» GOAL OF THE EXERCISE: In the copy, include exactly the lines from the one with "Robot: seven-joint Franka" through the end of the data and no others, both ends kept, with every picture left out.

» INFORMATION GIVEN:

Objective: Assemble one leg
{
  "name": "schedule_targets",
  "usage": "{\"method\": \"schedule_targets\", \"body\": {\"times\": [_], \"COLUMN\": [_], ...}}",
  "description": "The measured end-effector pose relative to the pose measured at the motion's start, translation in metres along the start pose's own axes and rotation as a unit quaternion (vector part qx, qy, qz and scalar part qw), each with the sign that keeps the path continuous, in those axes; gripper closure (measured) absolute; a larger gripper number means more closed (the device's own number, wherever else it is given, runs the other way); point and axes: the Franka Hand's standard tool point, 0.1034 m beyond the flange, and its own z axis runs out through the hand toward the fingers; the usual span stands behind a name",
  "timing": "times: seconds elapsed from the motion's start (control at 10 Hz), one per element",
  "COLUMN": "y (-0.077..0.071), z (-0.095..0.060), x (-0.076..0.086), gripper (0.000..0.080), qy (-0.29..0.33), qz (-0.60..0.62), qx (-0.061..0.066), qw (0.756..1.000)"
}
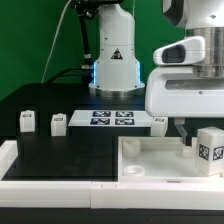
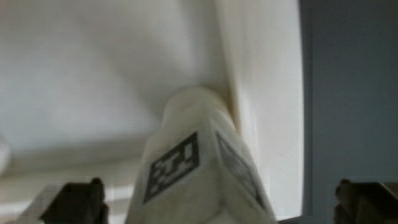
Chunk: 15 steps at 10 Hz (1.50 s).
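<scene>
A leg [image 1: 210,150], a small white post with a black-and-white tag, stands at the exterior view's right on the large white tray-like part [image 1: 140,165]. My gripper [image 1: 204,138] hangs over it. In the wrist view the same leg [image 2: 199,150] fills the middle, between my two dark fingertips [image 2: 75,202], which stand wide apart with gaps on both sides. The gripper [image 2: 222,205] is open and holds nothing. Three more legs stand on the black table: two at the exterior view's left [image 1: 27,122] [image 1: 58,123] and one beside the gripper body [image 1: 158,124].
The marker board [image 1: 112,119] lies flat at the back middle, in front of the arm's base [image 1: 112,65]. A white rim [image 1: 10,160] runs along the table's left and front edge. The tray-like part's raised wall [image 1: 125,150] is close to the gripper.
</scene>
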Motion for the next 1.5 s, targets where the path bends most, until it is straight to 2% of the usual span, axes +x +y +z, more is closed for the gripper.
{"method": "schedule_targets", "body": {"times": [0.3,0.4,0.5,0.6,0.7,0.8,0.9,1.1,1.3,1.4,1.5], "y": [0.0062,0.0079,0.0080,0.0082,0.0079,0.0058,0.0052,0.0059,0.0044,0.0045,0.0051], "z": [-0.0027,-0.0023,-0.0020,-0.0021,-0.0015,-0.0005,-0.0003,0.0002,0.0009,0.0010,0.0010], "x": [0.0010,0.0014,0.0013,0.0014,0.0011,0.0012,0.0011,0.0009,-0.0014,-0.0014,-0.0011], "gripper": [0.0150,0.0150,0.0239,0.0374,0.0374,0.0508,0.0508,0.0508,0.0508,0.0508,0.0508], "qy": [-0.005,-0.005,-0.005,-0.005,-0.005,-0.002,0.000,0.000,-0.002,0.001,0.002], "qz": [-0.139,-0.188,-0.192,-0.189,-0.170,-0.129,-0.035,0.121,0.321,0.382,0.429], "qx": [-0.002,-0.006,-0.006,-0.006,-0.005,-0.004,-0.006,-0.006,-0.013,-0.016,-0.014], "qw": [0.990,0.982,0.981,0.982,0.985,0.992,0.999,0.993,0.947,0.924,0.903]}}
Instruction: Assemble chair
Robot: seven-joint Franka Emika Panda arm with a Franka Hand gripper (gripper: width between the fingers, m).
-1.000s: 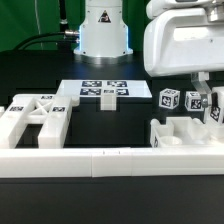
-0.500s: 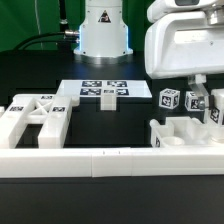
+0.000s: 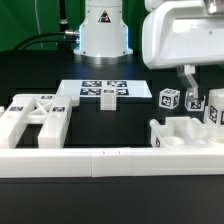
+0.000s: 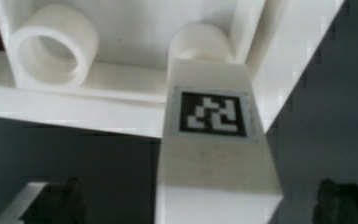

» ANSWER BELOW:
Robot: seven-joint Franka Emika Panda arm with a Franka Hand gripper (gripper: width between the fingers, m).
-1.000s: 
-0.500s: 
+0.000s: 
+0.000s: 

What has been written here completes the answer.